How Sex Abuse Victim Finally Got Predator Priest into Court


William Lynch dreamed of this day for more than 35 years, the day the priest who he said sexually abused him and his younger brother would be brought to court and his ugly crimes exposed.
The boys kept their painful secret for years, long past the six year statute of limitations California had in place at the time of the alleged crimes.
But today, William Lynch is finding his own form of personal justice. It's a risk he said he is willing to take, even if it means spending the next four years of his life behind bars.
The 44-year-old San Francisco man is on trial for felony assault and elder abuse charges after he allegedly beat the aging Jesuit at his retirement community in 2010.
Lynch was offered a plea deal of one year in jail in order to avoid going to trial. He declined. He said he wanted to see "Father Jerry" in court.
"I don't want to go to jail, but I've come to realize that this whole thing is really bigger than me and the way that I've chosen to handle this is to make a statement," Lynch told the Associated Press. "I'm prepared to take responsibility for anything I've been involved in. I'm willing to do it. I think it's a small sacrifice to get Father Jerry into court."
On Wednesday, decades after Lynch said he was brutally raped at age 7 and forced to perform sex acts on his 4-year-old brother, he came face-to-face with the aging priest in a Santa Clara County court room.
Father Jerold Lindner, now 67, told the court he remembered Lynch, but only as the man who attacked him at a Los Gatos, Calif., Jesuit retirement community where the priest has resided since 2001.
Lindner denied molesting Lynch and his younger brother on a camping trip to the Santa Cruz Mountains in 1974.
Lynch's attorney declared the priest had perjured himself and even prosecutor Vicki Gemetti said in her opening statement that she expected Lindner to lie on the stand or say he didn't remember certain events.
"The evidence will show [Lindner] molested the defendant all those years ago," she said, but urged the jury to focus on Lynch's attack.
In 2010, Lindner said he was told by the receptionist at his retirement community that he had a visitor.
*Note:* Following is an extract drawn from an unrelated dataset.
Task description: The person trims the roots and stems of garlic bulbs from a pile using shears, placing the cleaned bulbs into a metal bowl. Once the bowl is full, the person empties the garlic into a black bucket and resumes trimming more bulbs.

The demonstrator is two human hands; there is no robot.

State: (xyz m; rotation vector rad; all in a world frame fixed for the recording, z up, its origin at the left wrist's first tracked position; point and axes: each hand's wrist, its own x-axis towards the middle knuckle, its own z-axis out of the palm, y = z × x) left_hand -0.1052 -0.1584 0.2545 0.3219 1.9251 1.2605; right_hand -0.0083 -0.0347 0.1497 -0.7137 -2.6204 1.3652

"She said it had something to do with my brother dying," Lindner testified.
Lynch allegedly asked the priest if he remembered him and then began beating him.
Mary Eden was one of two witnesses to the alleged beating who testified on Wednesday.
"[The attacker] was saying Father Lindner ruined his life and his brother's life. I remember him using obscenities and being very angry," Eden said.
Lynch's case of alleged vigilante justice has attracted support from around the world and has shed light on a justice system many view as flawed.
The stoic defendant was flanked by supporters as he walked into the Hall of Justice in San Jose. Many of them have mobilized through a website and on Facebook. They carried signs that read "stop clergy sex abuse" and condemned the "Pedophile Playground" retirement community where Lindner, who has had previous allegations against him, lives.
Lynch and his brother were awarded $625,000 after filing a civil suit against Lindner in 1997. The priest was removed from active ministry and was moved to the Jesuit retirement community in 2001.
Lindner was named in two other abuse lawsuits, according to the Archdiocese of Los Angeles.